▸ **Your task**: Below this sentence is a listing; return exactly its lines from the one with "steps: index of" to the one with "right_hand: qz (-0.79", both kept, and nothing more.
◆ ◆ ◆ ◆
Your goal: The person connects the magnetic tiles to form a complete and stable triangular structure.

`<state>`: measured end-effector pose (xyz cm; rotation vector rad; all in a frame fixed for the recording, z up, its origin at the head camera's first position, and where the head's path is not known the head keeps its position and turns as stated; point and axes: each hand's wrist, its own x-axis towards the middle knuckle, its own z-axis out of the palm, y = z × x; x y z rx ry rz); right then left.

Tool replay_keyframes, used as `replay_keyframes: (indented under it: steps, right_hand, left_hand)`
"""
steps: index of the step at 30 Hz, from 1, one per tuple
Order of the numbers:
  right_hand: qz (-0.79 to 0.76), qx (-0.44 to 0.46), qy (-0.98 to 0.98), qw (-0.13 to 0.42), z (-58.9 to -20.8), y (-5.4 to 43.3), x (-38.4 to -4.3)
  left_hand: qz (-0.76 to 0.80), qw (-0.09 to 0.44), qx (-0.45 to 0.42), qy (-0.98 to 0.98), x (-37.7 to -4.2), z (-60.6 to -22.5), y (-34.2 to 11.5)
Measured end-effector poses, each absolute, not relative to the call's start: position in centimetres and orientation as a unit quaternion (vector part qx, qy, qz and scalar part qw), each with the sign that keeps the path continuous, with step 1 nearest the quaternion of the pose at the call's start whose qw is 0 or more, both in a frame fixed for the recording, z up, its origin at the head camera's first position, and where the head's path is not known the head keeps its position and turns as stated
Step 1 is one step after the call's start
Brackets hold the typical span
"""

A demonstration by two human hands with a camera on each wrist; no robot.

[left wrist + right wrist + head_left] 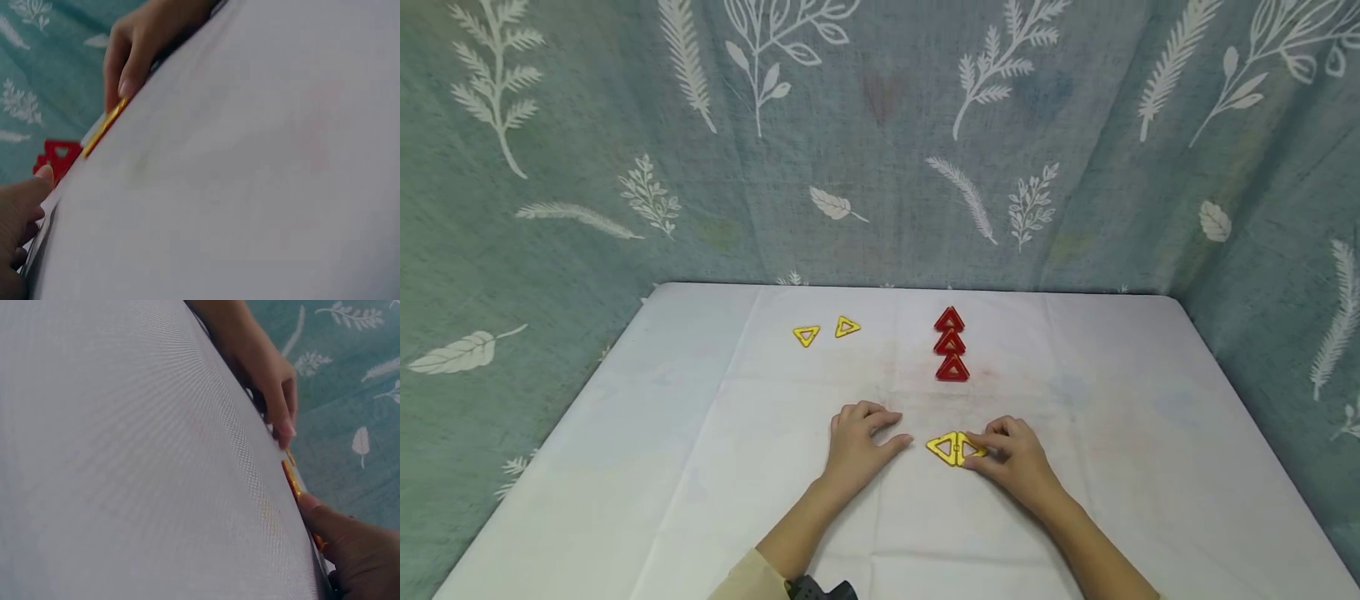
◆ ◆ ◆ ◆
▸ **Written response**:
steps: index of the step at 30 Hz, from 1, one per tuple
Order of the numbers:
  right_hand: qz (-0.79 to 0.76), qx (-0.44 to 0.46), qy (-0.98 to 0.98), qw (-0.13 to 0.42), z (-58.9 to -20.8), y (-5.4 to 43.3), x (-38.4 to -4.3)

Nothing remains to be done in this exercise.